▶ **Problem to work on**:
Once the line containing "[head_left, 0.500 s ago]" is reached, copy it and every line after it exactly, to the end of the material, without pictures.
BEGIN Raw data
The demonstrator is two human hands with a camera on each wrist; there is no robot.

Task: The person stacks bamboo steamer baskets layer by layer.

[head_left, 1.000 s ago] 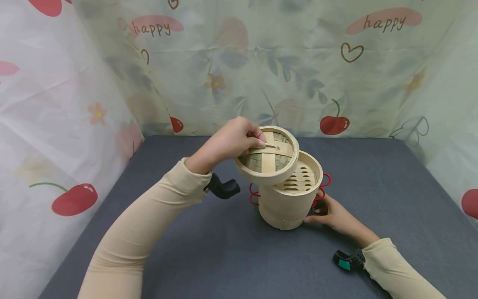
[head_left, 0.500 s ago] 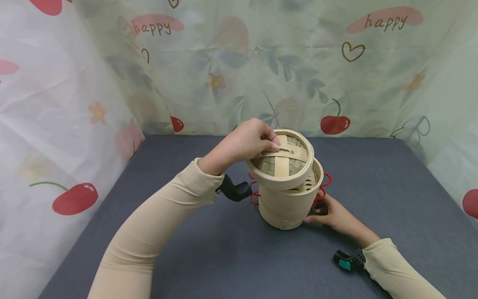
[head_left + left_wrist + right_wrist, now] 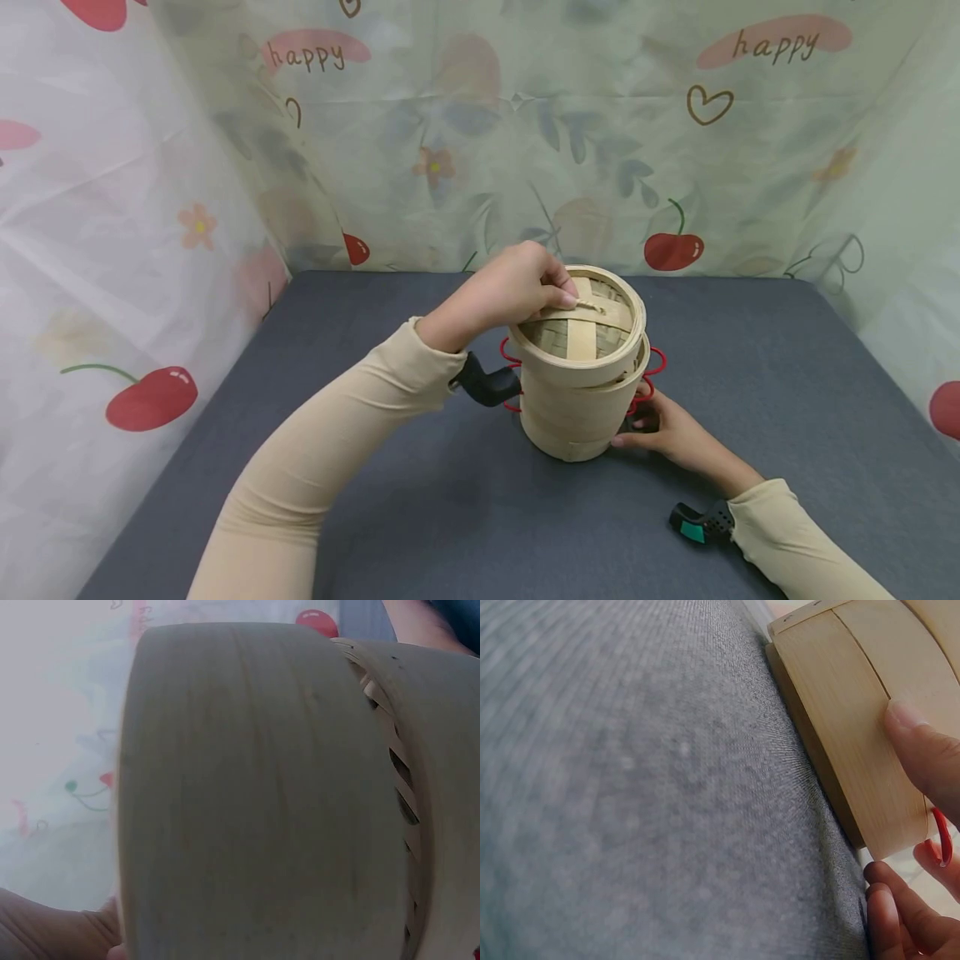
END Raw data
▶ **Solution for this exercise**:
[head_left, 0.500 s ago] 
[head_left + left_wrist + right_wrist, now] 

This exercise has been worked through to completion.